El bosque y las manos

En las mujeres y en los hombres todavía se conserva una especie de actividad –que podemos hacer si tenemos tiempo– que no tiene objetivo, ni finalidad, ni intención y que utiliza las manos, la mente y la imaginación. Mientras la realizamos, pensamos; sin que ningún pensamiento domine sobre los demás, ya que es un pensamiento que no sabemos donde va y que no tiene finalidad alguna; este pensamiento nos permite aislarnos y estar en lo que vamos haciendo sin saber –y poco importa– lo que saldrá de esta actividad. Y mientras pensamos, sin pensar, nuestras manos están en una acción continua, haciendo y deshaciendo el material que transforman en una cosa distinta y nueva de lo que era en un principio. Como el pastor que, mientras guarda las ovejas, coge un brote de tallos de esparto y, casi sin querer, las va separando por su tamaño o longitud y las va cruzando y torciendo y trenzando: jugando con ellas hasta que ha hecho –casi sin darse cuenta–, una cinta, un cordel o una trenza.

Suele ser una actividad solitaria que no necesita más que un material cualquiera y unas manos para jugar con él. Esta actividad es primitiva, ancestral, y, posiblemente, se ejerce para entretenerse en uno mismo y distraerse de lo que va haciendo; también para transformar las materias primas en una cosa que, sin dejar de ser lo que es, toma unos atributos nuevos por la modificación que las manos y la imaginación les han dado. Podríamos decir que es la técnica primigenia para transformar y adecuar las formas de la naturaleza a nuestro gusto o a nuestra necesidad, ya que, aunque opera sin plan previo y sus medios y procedimientos son rudimentarios, el objeto que sale siempre vale para alguna cosa: para pescar, para cazar, coger almendras, cocinar, para decorar, para contemplarlo y ensimismarse.

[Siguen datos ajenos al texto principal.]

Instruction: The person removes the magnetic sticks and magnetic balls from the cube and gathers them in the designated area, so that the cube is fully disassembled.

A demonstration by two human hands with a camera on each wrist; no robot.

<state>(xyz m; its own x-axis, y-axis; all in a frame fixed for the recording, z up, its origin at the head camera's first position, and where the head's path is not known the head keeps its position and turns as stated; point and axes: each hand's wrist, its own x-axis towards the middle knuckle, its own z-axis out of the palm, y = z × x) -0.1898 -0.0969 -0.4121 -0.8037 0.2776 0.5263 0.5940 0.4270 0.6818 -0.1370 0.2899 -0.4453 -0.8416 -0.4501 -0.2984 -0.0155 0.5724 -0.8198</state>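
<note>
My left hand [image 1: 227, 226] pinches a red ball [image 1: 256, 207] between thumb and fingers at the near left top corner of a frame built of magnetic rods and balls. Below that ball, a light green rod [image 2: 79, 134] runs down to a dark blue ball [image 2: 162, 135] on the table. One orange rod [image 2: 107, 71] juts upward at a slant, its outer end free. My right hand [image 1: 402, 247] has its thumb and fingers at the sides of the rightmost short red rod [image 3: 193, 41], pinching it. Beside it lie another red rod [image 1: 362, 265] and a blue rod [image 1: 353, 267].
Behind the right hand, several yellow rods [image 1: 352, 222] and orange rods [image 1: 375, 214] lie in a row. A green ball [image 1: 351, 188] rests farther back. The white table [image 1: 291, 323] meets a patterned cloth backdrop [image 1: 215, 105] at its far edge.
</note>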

Muy a menudo esta actividad no trabaja sólo con materias primas, si no con otras ya elaboradas, con trozos, con las sobras y los restos de otras cosas. Y ahora recuerdo el “trencadís” que ha utilizado la arquitectura tradicional de Catalunya, y de Eivissa también, y que Antoni Gaudí elevó a la categoría de arte. Pero no es arte, todavía, esta actividad simple y sencilla que no pretende otra cosa que jugar con lo que tenemos a nuestro alrededor. Es necesario, eso, sí, que la persona que hace esta actividad sea una persona mañosa, de manos contentas y ojos abiertos y comprensivos. Que sepa reconocer la dureza de un material y la fragilidad o la ligereza de otro y sepa obrar en consecuencia.

Esta actividad, que es común y solidaria, nos lleva al principio del tiempo, al origen del arte y de la civilización. Y también nos muestra el ideal del trabajo desinteresado, de la tarea hecha por las ganas de hacerla, sin querer sacar provecho ni estipendio.

Lo que sale de las manos de este hombre paciente, hábil e ingenioso es fruto de la voluntad de dialogar con el mundo y de habitarlo y de quedarse en él. Lo que este hombre, o esta mujer, han hecho con las manos siempre será adecuado para algo; cada uno podrá darle el uso, la función o el destino que prefiera y hacer la vida más amable y vigorosa. Es fruto de un azar venturoso y favorable: es la semilla de la inteligencia, del pensamiento y del arte.

Y eso es lo que viene haciendo Gilbert Herreyns, el fruto de la dedicación y del gozo de transformar las cosas para disfrute de la vista, del espíritu y del entendimiento. Las ramas de la sabina, resistente, frágil y dura; la madera usada, transformada por el tiempo, por el viento y por el mar; la hojarasca de los pinos piñoneros ordenada por un cálculo infinitesimal, se alteran –siguiendo una intuición tan próxima a la capacidad combinatoria de la naturaleza–, en formas que no renuncian a su origen botánico ni a la expresión inconsciente de la naturaleza y adquieren, por la gracia de esa actividad contemplativa, la propiedad y la disposición del arte y la magia de la transmutación.